Crédit photo : Sofrabrick
Fiche d’identité
L’aumônière est un mets composé d’une préparation placée au centre d’une poche en pâte plus ou moins fine (pouvant être cuite ou non) et fermée. Pareille aux tourtes, pâtés et autres chaussons… l’aumônière est un plat traditionnel dont on ne peut vraiment dater l’origine, ni même connaître la provenance. Cependant, l’idée de placer un aliment (souvent de la viande, des légumes ou du fromage) dans un contenant fait de pâte avant de le cuire est déjà ancienne et très répandue, à l’exemple du samoussa, du sambousik, de l’empanada, du brick…voire même la pizza quand elle est « calzone »…
L’aumônière s’adaptant parfaitement à toutes les préparations, on peut la consommer en entrée, en dessert ou en plat, sucrée ou salée, chaude ou froide. Les recettes sont multiples et variées : au foie gras, au ris de veau, au saumon, à la lotte, aux fruits de mer, aux champignons, au poireau, aux fromages, au boudin blanc… mais aussi aux fruits ou toute autre préparation. La difficulté tient surtout à la pâte. A cet égard, la feuille de brick tend à remplacer la traditionnelle pâte feuilletée ou brisée. Ensuite, tout est affaire de doigté. Après avoir placé la préparation au centre de la pâte, il convient d’en rabattre les pans avec délicatesse avant de les fermer tout aussi précautionneusement avec une ficelle de cuisine ou mieux, un lien végétal comestible.
Production et consommation
Sachant que l’aumônière est une préparation surtout domestique, on ne dispose pas de statistiques sur l’évolution de sa consommation. Cependant, le développement des ventes de feuilles de brick (25 millions de sachets en 2008) atteste du succès grandissant de ces préparations.

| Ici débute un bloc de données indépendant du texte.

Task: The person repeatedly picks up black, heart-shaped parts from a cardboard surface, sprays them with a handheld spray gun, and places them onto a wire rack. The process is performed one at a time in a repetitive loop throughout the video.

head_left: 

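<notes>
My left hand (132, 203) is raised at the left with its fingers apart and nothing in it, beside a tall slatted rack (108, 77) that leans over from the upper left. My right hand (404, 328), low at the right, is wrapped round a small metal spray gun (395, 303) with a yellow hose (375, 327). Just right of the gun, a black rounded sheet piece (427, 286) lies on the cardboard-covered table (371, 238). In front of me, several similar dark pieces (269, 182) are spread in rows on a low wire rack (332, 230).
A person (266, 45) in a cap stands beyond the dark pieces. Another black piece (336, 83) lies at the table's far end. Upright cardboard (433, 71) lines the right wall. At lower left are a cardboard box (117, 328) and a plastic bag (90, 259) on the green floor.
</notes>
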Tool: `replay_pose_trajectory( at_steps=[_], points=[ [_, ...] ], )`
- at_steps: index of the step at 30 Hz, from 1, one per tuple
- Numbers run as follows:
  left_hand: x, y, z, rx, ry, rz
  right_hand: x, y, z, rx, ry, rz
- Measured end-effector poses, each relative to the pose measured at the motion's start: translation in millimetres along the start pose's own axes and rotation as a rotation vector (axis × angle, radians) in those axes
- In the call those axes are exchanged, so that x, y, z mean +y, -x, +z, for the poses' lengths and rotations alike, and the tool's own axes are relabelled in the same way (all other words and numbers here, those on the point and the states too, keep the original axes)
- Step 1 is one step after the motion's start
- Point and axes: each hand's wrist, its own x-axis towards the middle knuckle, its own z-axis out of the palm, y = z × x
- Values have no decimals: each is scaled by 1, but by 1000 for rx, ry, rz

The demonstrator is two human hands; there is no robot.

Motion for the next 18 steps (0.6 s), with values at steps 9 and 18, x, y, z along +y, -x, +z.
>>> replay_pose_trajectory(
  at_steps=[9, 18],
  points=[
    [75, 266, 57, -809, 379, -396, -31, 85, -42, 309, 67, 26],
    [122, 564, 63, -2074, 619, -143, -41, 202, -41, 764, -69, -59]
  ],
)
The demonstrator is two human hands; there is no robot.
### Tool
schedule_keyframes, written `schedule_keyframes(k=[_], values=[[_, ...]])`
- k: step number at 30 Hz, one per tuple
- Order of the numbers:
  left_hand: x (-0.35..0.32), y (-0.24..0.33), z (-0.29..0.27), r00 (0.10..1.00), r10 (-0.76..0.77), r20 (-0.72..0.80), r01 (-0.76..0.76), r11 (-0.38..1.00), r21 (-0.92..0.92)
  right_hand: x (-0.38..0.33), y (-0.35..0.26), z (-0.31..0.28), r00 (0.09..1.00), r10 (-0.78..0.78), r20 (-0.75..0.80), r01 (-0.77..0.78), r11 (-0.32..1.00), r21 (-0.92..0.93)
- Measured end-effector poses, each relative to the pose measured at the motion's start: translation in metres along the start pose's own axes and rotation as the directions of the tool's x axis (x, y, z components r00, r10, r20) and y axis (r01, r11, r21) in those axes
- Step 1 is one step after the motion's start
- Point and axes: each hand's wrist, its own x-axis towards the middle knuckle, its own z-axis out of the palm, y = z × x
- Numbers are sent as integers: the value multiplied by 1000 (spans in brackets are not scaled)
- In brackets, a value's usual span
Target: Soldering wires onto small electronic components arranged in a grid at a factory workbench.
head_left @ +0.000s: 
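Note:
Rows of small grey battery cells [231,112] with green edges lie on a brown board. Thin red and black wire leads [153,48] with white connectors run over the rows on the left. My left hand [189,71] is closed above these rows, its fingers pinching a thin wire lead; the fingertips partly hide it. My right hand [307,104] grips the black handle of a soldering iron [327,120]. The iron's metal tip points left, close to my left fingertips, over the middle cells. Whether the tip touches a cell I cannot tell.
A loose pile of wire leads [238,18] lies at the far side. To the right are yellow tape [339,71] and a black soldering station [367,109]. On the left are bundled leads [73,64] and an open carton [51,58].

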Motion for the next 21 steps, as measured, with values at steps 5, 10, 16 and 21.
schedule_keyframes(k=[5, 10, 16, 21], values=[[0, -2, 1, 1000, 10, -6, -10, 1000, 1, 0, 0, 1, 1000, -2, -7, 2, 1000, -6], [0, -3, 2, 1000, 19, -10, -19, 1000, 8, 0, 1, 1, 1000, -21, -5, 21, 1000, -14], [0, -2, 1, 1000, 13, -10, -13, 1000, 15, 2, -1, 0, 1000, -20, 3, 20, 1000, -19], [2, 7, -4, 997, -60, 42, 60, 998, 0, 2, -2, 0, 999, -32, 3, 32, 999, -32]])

Il est conseillé de ne pas employer une préparation trop humide car elle mouillera la pâte avant de la rompre, ni trop sèche car elle aura peu de goût. Là encore, tout est affaire de doigté. (source : Sofrabrick)
Sur le Marché de Rungis
Selon M. Fernand Berson, dirigeant de la société Dispéré : « les aumônières font des entrées originales, par exemple les aumônières de lotte à l’armoricaine ou de ris de veau, mais ce sont des produits très fins et fragiles. Généralement consommées pour les fêtes de fin d’année, nous en vendons un peu plus de 100 plateaux (de six pièces) par semaine, à nos clients traiteurs et bouchers… ».